Donc, qu’est-ce qu’on retient de ce rapport ? Les événements reliés aux médicaments sont la deuxième catégorie en importance d’incidents et accidents déclarés dans le réseau de la santé, la première étant les chutes. La majorité des événements reliés aux médicaments sont en lien avec la gestion des médicaments sur les unités de soins, services et ressources. Le type d’événement le plus fréquemment rapporté est l’omission de doses, avec les erreurs de doses ou de débit en deuxième place. Les médicaments à haut risque comme les électrolytes, l’héparine, l’insuline et les opiacés font partie des classes le plus souvent impliquées dans les événements déclarés. Cependant, il semble y avoir une sous-déclaration importante, en particulier pour les incidents. La majorité des événements n’ont pas de conséquences significatives, cependant une minorité a eu des conséquences graves.
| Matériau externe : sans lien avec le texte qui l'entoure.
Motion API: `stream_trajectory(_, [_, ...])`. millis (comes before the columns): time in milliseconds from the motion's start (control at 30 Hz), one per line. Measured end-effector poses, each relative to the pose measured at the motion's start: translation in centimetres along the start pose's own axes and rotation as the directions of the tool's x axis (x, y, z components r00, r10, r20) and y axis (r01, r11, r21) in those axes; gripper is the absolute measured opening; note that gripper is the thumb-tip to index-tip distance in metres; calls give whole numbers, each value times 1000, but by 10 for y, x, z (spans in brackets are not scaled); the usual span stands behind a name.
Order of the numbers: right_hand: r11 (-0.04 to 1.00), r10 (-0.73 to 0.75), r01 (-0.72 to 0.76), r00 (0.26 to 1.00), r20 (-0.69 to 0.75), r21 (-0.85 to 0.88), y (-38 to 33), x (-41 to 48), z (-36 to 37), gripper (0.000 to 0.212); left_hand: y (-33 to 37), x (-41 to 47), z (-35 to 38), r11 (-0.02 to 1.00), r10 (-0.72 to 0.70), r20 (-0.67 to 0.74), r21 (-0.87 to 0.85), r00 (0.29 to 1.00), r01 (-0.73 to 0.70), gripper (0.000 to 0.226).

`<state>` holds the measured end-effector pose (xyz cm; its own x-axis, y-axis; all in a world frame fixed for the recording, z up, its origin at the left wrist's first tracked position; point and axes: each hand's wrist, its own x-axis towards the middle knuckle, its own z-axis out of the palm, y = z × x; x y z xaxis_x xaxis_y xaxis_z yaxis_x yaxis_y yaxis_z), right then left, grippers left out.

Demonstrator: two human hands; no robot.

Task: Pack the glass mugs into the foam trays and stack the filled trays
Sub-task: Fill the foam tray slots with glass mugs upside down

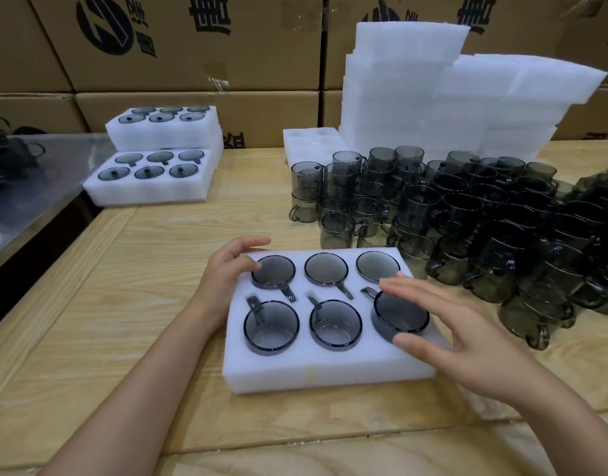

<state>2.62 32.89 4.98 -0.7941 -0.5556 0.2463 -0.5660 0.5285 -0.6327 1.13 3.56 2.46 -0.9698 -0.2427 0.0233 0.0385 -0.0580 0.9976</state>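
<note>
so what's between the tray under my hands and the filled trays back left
Only bare wooden table, in the head view, separates the near tray from the filled trays.

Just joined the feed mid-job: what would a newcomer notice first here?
The foam tray at centre, its six pockets full of smoky glass mugs, with the left hand and right hand at it. Right of it crowd unpacked mugs; far left sit two more filled trays.

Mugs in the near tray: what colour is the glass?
Smoky grey, see-through. The head view shows it best, on the mugs seated in the white foam tray.
</note>
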Motion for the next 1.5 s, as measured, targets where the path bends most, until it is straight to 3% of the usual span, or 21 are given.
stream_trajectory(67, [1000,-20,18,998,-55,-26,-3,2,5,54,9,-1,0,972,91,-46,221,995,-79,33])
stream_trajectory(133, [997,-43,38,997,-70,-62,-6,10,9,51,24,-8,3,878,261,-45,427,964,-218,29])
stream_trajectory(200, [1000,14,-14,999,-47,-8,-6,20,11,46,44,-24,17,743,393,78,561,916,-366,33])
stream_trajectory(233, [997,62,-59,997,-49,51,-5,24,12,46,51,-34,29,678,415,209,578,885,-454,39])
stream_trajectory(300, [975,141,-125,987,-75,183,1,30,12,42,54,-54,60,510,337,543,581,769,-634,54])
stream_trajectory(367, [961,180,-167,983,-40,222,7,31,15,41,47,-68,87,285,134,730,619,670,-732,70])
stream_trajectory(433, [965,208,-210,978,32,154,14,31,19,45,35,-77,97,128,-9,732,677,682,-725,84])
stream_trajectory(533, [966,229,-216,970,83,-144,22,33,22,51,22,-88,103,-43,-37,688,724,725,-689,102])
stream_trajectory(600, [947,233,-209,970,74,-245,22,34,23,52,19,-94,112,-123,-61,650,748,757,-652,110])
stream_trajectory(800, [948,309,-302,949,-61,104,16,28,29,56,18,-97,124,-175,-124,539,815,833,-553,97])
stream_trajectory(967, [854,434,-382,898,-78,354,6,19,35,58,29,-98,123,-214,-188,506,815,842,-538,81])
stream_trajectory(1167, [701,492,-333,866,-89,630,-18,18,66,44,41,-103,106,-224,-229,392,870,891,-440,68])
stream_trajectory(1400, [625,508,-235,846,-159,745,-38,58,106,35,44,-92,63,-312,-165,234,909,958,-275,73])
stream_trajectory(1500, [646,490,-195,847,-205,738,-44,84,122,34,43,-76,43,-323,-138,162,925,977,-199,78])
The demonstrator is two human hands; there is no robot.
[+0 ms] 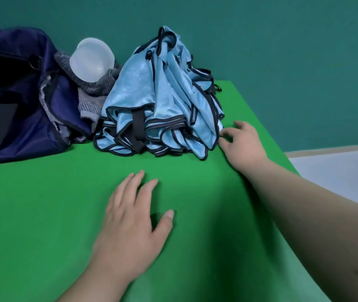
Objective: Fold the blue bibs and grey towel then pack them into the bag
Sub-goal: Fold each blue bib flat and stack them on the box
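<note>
The left hand [130, 225] lies flat, fingers spread, on the green table [43, 214]. Farther on, the right hand [242, 144] curls its fingers at the hem of the heaped blue bibs [158, 101]; whether it pinches the hem I cannot tell. The grey towel [95, 88] sits behind, between the bibs and the open bag [21, 83].

Green table [43, 214], teal wall behind. Blue bibs [158, 101] heaped far centre, dark-trimmed, unfolded. Left of them the grey towel [93, 92], crumpled against the open navy bag [21, 83], with a translucent white cup [92, 59] lying on it. Left hand [130, 225] near centre, flat, fingers straight. Right hand [243, 142] at the heap's right lower hem, fingers bent, thumb and forefinger apart.
</note>
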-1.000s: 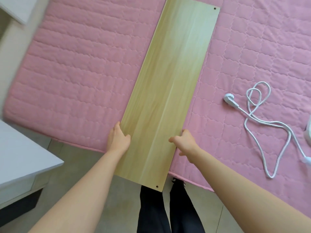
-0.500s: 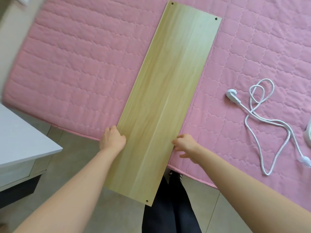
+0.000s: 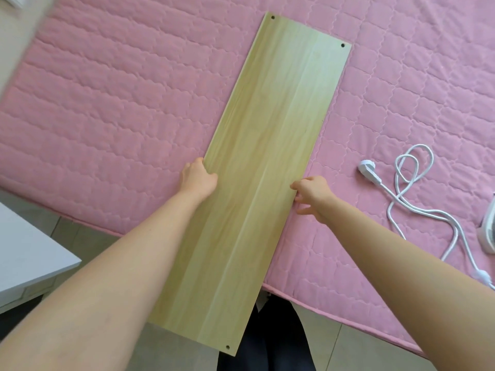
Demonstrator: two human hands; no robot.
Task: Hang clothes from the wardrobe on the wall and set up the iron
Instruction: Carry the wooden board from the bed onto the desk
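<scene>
Since a second ago we slide the board (image 3: 267,167) farther onto the bed (image 3: 107,116); left hand (image 3: 198,180) clamps its left edge, right hand (image 3: 313,191) opens beside it. Iron (image 3: 488,234) waits far right, cord (image 3: 409,199) loose. Next, centre the board.

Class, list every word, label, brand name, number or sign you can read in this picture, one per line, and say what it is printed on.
None: no readable text shows anywhere.
The wooden board carries only plain grain and small corner holes.
The pink quilted bedcover is unprinted.
The white plug and its cord show no legible marking.
</scene>
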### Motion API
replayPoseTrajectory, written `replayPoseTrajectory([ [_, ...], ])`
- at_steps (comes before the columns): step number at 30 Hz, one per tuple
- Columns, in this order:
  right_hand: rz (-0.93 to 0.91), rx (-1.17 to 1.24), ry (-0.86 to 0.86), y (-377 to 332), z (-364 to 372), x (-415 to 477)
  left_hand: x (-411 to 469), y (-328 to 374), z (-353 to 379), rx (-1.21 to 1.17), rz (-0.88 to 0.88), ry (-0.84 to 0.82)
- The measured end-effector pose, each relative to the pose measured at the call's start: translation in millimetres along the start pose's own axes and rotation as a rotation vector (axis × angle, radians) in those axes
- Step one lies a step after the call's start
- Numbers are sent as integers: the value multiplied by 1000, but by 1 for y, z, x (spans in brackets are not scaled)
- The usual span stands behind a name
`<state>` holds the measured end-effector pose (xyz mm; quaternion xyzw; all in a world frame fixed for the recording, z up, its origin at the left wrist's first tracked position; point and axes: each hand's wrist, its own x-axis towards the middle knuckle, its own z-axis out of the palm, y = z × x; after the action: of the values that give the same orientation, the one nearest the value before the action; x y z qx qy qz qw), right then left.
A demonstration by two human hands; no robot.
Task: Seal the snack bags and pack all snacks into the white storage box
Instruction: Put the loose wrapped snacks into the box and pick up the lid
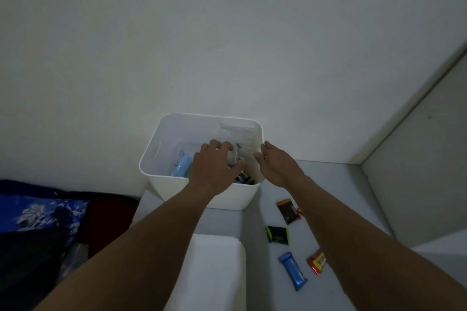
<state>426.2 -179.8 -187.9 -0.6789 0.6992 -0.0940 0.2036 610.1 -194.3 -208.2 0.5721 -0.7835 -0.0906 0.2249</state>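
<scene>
White storage box (161, 149) unlabelled; red packet (317, 264) lettering blurred, unreadable

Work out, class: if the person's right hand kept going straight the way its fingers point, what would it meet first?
Probably the clear plastic bag standing in the white storage box; the right hand sits at the box's right rim, fingers aimed inward. Depth is unclear, so the rim itself may come first.

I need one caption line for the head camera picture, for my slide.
Both hands, left hand and right hand, reach into the white storage box; four wrapped snacks remain outside.
</scene>
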Motion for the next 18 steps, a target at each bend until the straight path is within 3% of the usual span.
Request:
replayPoseTrajectory([
  [3, 18, 26, -23, 18, -4, -15, -25, 24, 5, 75, 178, 219],
  [6, 77, 95, -9, 51, 0, -30, -58, 53, 25, 20, 329, 204],
  [10, 136, 132, -3, 105, 15, -58, -96, 81, 75, -34, 325, 75],
  [13, 174, 117, -54, 149, 38, -80, -117, 88, 120, -16, 309, -141],
  [16, 235, 67, -68, 191, 68, -104, -131, 87, 163, 66, 261, -389],
  [18, 266, 10, -59, 212, 91, -120, -135, 87, 187, 167, 250, -426],
])
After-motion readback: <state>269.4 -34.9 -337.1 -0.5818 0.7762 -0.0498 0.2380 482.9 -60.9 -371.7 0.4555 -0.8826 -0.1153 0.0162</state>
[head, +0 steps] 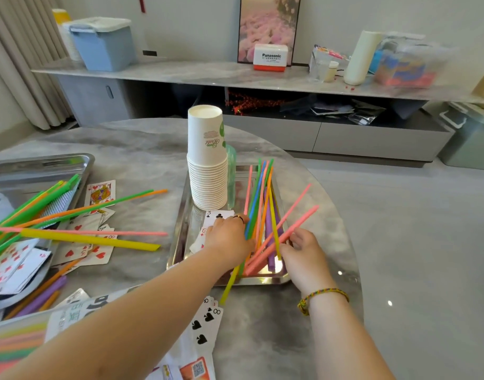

Peu de détails sont donnés sur ces événements, cependant j’espère que les enquêtes menées sur ces cas ont conduit à des changements dans les systèmes en place afin d’éviter que le même événement se reproduise.

En ce qui a trait à la pédiatrie, il est dommage que peu de données ventilées par groupe d’âge soient présentées. Comme l’utilisation des médicaments est très particulière dans ce groupe d’âge, les observations pourraient être différentes; en particulier les types d’erreurs, les classes de médicaments impliquées et les conséquences.